◆ **TASK INSTRUCTIONS**: Once you reach the line that holds "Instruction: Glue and" in the listing below, output it and every line after it through the line that holds "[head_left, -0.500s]", word for word.

◆ **INFORMATION SUPPLIED**:
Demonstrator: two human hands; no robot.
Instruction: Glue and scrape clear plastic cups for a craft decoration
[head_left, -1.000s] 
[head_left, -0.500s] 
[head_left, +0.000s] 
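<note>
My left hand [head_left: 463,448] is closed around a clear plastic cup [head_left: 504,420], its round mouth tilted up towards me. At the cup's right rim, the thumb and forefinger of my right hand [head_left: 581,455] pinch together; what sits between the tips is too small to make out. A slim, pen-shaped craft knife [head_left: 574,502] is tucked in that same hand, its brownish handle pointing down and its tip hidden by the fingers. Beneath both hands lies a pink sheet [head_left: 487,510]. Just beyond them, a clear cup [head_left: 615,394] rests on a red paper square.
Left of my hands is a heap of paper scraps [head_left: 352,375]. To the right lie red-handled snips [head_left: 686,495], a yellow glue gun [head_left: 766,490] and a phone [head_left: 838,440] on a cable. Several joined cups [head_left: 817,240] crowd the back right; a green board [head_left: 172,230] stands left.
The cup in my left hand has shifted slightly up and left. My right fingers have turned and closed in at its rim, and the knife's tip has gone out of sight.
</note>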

◆ **TASK OUTPUT**:
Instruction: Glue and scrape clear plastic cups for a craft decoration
[head_left, -1.000s] 
[head_left, -0.500s] 

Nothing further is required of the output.